La Confédération Démocratique du Travail (CDT) annonce ainsi une grève générale le 21 mai prochain. L’Union Marocaine du Travail (UMT), l’Organisation Démocratique du Travail (ODT) et la Fédération Démocratique du Travail, quant à elles, ont décidé d’observer une grève de 24 heures, le 13 mai dans les secteurs administratifs, les établissements publics et les personnels des collectivités locales. Dans le secteur de l’enseignement, les membres du Syndicat national de l’enseignement supérieur entament une grève aujourd’hui jusqu’au 8 mai.
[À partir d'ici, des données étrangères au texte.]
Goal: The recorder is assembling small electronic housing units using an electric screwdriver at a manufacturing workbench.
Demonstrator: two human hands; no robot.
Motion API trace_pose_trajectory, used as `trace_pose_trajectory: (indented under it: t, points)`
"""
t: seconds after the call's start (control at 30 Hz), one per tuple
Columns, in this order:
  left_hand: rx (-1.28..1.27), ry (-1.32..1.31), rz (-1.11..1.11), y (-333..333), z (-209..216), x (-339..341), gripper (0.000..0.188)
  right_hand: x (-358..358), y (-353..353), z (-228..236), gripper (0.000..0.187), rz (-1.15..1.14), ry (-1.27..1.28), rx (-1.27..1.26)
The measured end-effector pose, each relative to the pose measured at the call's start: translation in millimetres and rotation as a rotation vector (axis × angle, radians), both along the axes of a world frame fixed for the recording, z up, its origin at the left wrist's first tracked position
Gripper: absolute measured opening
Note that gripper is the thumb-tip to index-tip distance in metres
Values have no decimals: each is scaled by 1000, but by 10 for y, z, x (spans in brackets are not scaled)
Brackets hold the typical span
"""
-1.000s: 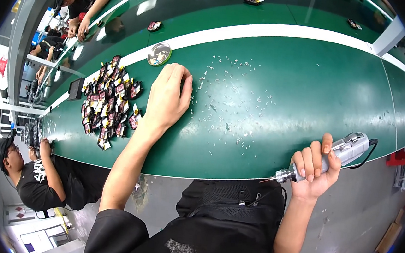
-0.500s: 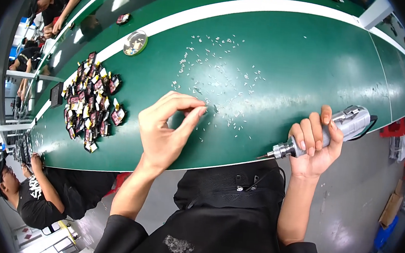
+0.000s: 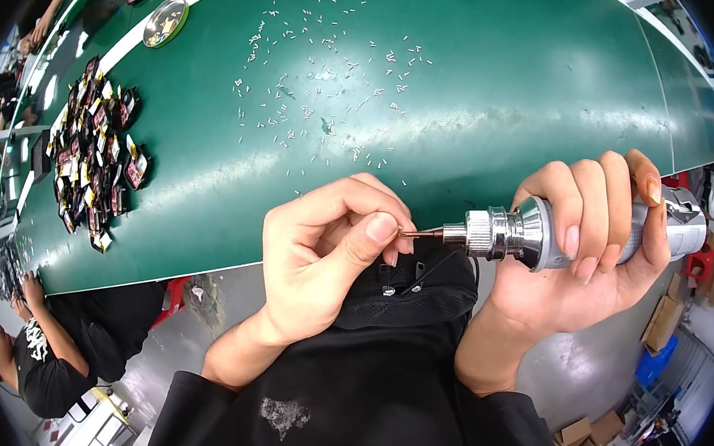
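My right hand (image 3: 553,295) grips a silver electric screwdriver (image 3: 494,232) around its body, lying sideways with its nose to the left. Its thin coppery bit (image 3: 426,234) reaches the fingertips of my left hand (image 3: 316,253). Thumb and forefinger of that hand are pinched together at the tip of the bit. Whatever tiny piece they hold there is too small to make out. Both hands are just over the near edge of the green table (image 3: 504,91). Many tiny silvery slivers (image 3: 255,42) lie scattered on it beyond my left hand.
Left on the table is a heap of small black packs with white and yellow parts (image 3: 96,149). Behind it stands a round shallow dish (image 3: 181,26) with small bits inside. A co-worker (image 3: 52,353) sits at the lower left. Cardboard boxes (image 3: 662,322) lie on the floor at right.
My left hand has lifted from the scattered slivers toward me, still pinched. The screwdriver has come left and up, its bit now meeting those fingertips. The view has shifted.
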State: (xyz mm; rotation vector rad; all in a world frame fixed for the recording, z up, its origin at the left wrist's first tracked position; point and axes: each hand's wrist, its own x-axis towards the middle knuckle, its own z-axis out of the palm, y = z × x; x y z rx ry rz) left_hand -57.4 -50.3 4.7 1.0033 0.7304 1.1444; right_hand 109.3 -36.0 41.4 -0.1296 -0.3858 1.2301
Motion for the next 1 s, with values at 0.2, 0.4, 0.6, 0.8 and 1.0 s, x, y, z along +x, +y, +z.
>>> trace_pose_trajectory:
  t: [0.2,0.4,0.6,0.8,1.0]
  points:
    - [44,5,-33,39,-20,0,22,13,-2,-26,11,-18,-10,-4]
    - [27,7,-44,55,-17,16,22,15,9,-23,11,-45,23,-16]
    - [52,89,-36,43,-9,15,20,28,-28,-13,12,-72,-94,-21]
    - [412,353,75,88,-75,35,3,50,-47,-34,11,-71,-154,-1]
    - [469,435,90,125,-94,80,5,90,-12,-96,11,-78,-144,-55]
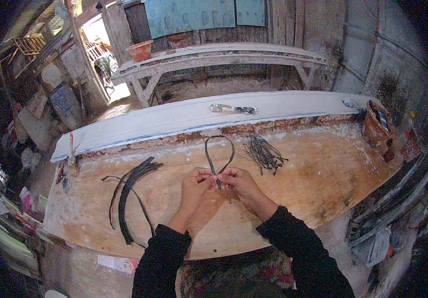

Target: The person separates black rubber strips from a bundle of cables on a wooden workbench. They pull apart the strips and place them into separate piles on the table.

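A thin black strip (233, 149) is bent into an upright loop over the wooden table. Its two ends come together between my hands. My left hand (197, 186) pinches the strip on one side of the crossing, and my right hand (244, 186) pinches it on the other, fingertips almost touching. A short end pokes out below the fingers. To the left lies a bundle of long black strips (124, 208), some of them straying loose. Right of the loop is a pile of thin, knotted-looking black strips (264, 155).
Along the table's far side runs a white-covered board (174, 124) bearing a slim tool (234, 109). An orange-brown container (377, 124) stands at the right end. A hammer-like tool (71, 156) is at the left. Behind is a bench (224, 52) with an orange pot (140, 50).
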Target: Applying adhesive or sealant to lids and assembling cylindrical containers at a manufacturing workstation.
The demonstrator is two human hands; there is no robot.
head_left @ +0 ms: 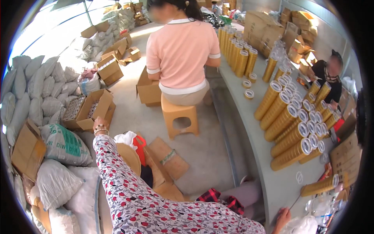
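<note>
My left arm, in a floral sleeve, stretches out to the far left. My left hand [100, 124], a bracelet at its wrist, is closed at the near edge of an open cardboard box [106, 113] holding many small pale pieces. At the bottom right, by the table edge, my right hand [282, 218] is closed around a thin rod [296, 200]. The rod's far end meets a lying column of amber rolls [320, 186], which look like tape with white cores. Two loose clear rings [299, 177] lie just beyond that column.
The grey table [249, 128] carries several tall columns of amber rolls [286, 128]. A co-worker in pink [183, 54] sits on an orange stool [180, 117] ahead; another person [329, 76] is across the table. White sacks [58, 187] pile up at left; flattened cardboard [168, 158] lies on the floor.
</note>
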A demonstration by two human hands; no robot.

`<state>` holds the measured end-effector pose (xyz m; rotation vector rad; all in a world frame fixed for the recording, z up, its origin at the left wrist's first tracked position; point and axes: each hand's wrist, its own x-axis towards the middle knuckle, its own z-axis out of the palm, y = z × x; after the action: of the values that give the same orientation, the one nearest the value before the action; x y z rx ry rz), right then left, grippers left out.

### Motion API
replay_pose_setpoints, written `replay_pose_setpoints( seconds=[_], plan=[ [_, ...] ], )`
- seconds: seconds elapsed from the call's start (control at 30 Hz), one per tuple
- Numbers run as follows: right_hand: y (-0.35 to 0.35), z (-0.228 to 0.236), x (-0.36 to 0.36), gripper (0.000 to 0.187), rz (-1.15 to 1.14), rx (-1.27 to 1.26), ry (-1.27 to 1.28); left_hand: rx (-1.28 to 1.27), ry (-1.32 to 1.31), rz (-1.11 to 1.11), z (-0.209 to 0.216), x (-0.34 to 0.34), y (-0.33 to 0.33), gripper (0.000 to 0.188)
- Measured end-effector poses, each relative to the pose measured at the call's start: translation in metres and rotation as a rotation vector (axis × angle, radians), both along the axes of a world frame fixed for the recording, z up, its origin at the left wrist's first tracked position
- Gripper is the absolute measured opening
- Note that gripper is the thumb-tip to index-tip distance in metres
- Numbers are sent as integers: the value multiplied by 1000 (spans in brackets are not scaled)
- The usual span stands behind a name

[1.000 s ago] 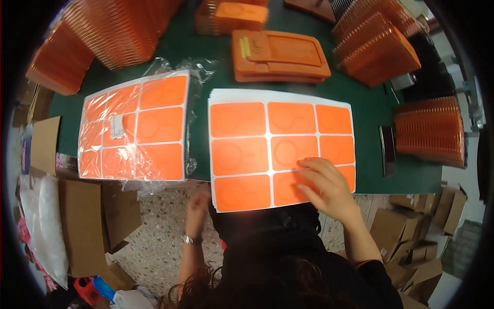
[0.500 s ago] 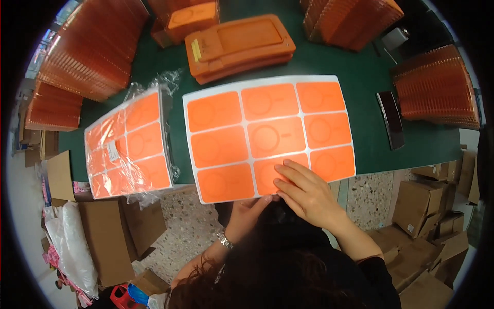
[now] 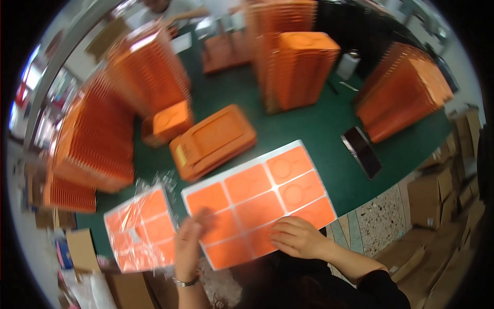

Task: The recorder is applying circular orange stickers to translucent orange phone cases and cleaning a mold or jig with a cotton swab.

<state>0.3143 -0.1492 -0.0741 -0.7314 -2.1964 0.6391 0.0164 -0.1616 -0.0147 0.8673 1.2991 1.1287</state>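
Observation:
A white-backed sheet of orange stickers (image 3: pixel 254 193), with rounded rectangles in rows and faint ring marks, lies tilted at the table's near edge. My right hand (image 3: pixel 298 238) is closed at its near edge, fingers bent over the top; the thumb is hidden. My left hand (image 3: pixel 189 239), wearing a metal-banded watch, is raised by the sheet's left side. Its fingers are smeared by motion and partly cover a sticker. Left of it, a second batch of orange sticker sheets (image 3: pixel 157 224) sits in crinkled clear plastic.
Behind the sheet are stacked orange trays (image 3: pixel 213 141) and a small orange box (image 3: pixel 172 121). Tall orange stacks (image 3: pixel 95 139) line the left; others (image 3: pixel 306 72) stand farther back. A phone (image 3: pixel 363 153) lies at right. Cardboard boxes (image 3: pixel 429 198) flank the table. Another person (image 3: pixel 177 13) is across it.
My view has shifted, showing more of the table's far side. My left hand has left the sheet's near edge and risen to its left side. The right fingers have gone from stretched to bent.

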Motion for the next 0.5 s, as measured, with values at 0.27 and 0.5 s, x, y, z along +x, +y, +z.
replay_pose_setpoints(
  seconds=[0.27, 0.5],
  plan=[
    [75, 25, 74, 15, -432, 125, 9, 7, 9, 89, -47, -91, 146, 47],
    [201, 48, 122, 20, -759, -38, 27, -58, 11, 91, -45, -80, 161, 40]
  ],
)
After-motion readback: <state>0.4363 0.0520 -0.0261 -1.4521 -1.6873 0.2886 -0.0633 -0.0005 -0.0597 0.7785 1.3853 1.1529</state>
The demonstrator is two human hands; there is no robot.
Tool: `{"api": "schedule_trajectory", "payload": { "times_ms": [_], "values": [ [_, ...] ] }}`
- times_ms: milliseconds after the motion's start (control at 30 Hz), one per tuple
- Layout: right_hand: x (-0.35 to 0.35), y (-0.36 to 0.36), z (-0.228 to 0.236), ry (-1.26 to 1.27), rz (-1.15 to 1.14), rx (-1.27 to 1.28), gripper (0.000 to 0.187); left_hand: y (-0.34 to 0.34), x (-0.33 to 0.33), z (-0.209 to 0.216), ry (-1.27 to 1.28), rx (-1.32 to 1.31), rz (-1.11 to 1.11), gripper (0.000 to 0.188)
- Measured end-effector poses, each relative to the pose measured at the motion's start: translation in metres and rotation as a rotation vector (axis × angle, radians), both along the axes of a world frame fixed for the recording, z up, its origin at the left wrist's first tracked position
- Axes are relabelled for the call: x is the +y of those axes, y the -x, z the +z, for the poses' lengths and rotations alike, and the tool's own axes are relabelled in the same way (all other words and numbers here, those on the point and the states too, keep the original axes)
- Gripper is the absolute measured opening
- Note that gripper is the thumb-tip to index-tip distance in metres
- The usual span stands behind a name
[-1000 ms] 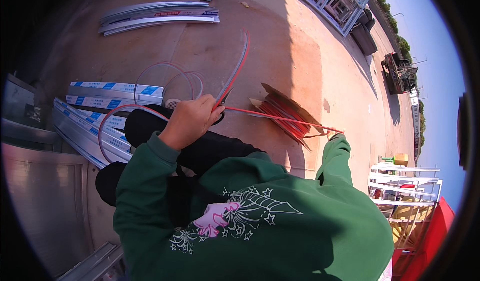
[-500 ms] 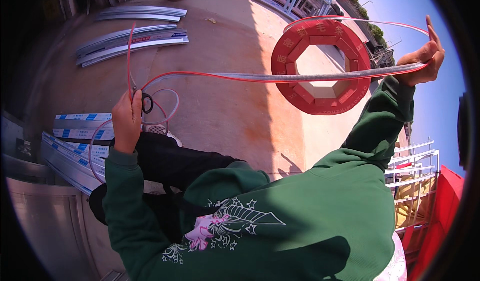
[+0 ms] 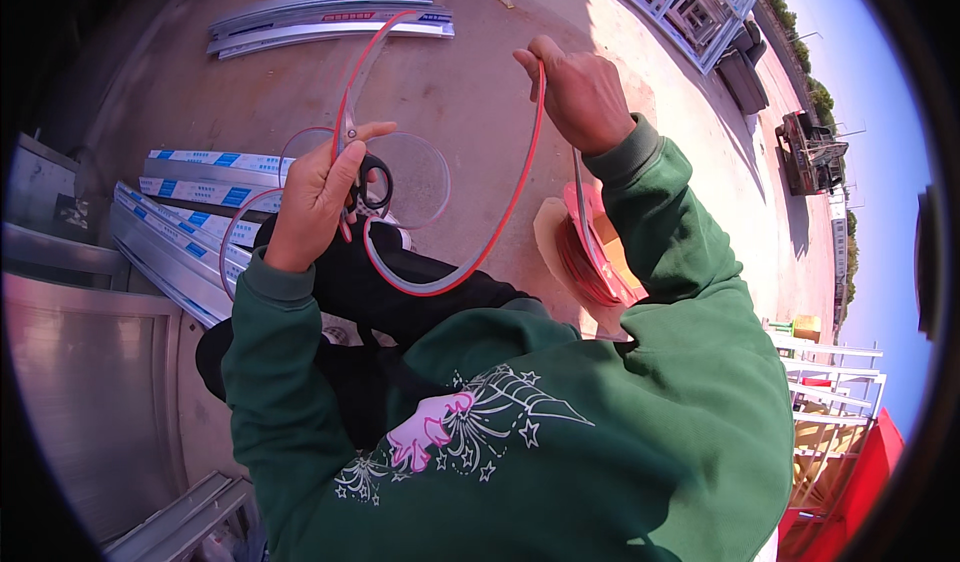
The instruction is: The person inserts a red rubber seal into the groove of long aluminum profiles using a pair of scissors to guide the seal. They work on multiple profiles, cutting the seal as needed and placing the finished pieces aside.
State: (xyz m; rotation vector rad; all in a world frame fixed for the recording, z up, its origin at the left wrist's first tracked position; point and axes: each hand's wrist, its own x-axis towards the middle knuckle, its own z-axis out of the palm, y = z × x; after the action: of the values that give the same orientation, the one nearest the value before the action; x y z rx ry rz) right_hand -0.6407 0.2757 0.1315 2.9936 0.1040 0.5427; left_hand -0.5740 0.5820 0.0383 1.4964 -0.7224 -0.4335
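My left hand (image 3: 325,192) is closed around a pair of black-handled scissors (image 3: 376,184), blades pointing up, and a length of red-and-grey sealing strip (image 3: 430,288). Loops of the strip hang about this hand, and one end arcs up beyond the blades. My right hand (image 3: 580,92), raised at centre right, grips the same strip. Between both hands the strip sags in a deep curve over my dark trouser leg. A red reel (image 3: 590,252) sits under my right forearm, partly hidden by the sleeve, with strip running up from it.
Bundles of silver metal profiles (image 3: 330,24) lie on the floor at the far left. Film-wrapped profiles (image 3: 190,232) lie beside my left arm, near a framed panel (image 3: 100,382). White frames (image 3: 690,2) stand at the back, with a parked vehicle (image 3: 808,152) at right.
My right hand has come in from the far right toward the left hand, so the taut strip now sags. The reel, earlier face-on, now shows lower and from the side.
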Motion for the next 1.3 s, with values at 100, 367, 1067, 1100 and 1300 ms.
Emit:
{"api": "schedule_trajectory", "payload": {
  "times_ms": [100, 367, 1067, 1100, 1300],
  "values": [
    [0.016, -0.012, -0.030, 0.084, 0.049, 0.038, 0.022, 0.008, -0.007, 0.006, 0.034, 0.209, -0.227, 0.050],
    [0.032, -0.033, -0.084, -0.016, 0.091, 0.162, 0.013, 0.001, -0.014, -0.001, 0.289, 0.517, -0.348, 0.053],
    [-0.090, 0.209, -0.423, -0.616, -1.178, 0.759, 0.036, -0.076, 0.119, 0.006, 1.176, 0.512, -0.021, 0.028],
    [-0.104, 0.233, -0.431, -0.889, -1.171, 0.597, 0.034, -0.078, 0.122, 0.006, 1.168, 0.534, 0.014, 0.026],
    [-0.116, 0.270, -0.432, -1.267, -1.138, 0.457, 0.027, -0.079, 0.122, 0.005, 1.159, 0.526, -0.057, 0.021]
  ]
}}
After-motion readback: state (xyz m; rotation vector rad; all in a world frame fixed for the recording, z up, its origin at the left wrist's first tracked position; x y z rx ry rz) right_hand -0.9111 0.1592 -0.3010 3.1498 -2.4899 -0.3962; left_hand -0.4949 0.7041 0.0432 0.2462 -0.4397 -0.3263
Dans un communiqué, la FDT affirme avoir décidé sa grève “en protestation contre l'attitude du gouvernement qui a ignoré les propositions des syndicats et annoncé de manière unilatérale des mesures ne répondant pas aux ambitions des travailleurs”.
Le gouvernement appliquera son projet
Le gouvernement marocain a décidé d'appliquer son offre consistant à consacrer 16 milliards de dirhams à l'augmentation des salaires, sans obtenir l'accord des syndicats, a-t-on appris de source officielle à Rabat.
Après quatre séries de négociations avec le Premier ministre Abbas El Fassi, les principales centrales syndicales ont rejeté l'offre du gouvernement, estimant qu'elle était en deçà du niveau escompté pour affronter l'effondrement du pouvoir d'achat.
Les salaires seront augmentés de 10% en deux temps, aussi bien dans la fonction publique que dans le secteur privé. A titre d'exemple, le SMIG, salaire minimum garanti, qui est actuellement de 1.800 Dh, sera augmenté de 5% en juillet 2008, puis d'un autre 5% en juillet 2009, selon l'engagement du gouvernement.
D'autres mesures ont accompagné les augmentations, comme la réduction de l'Impôt Général sur le Revenu (IGR) et une augmentation des allocations familiales.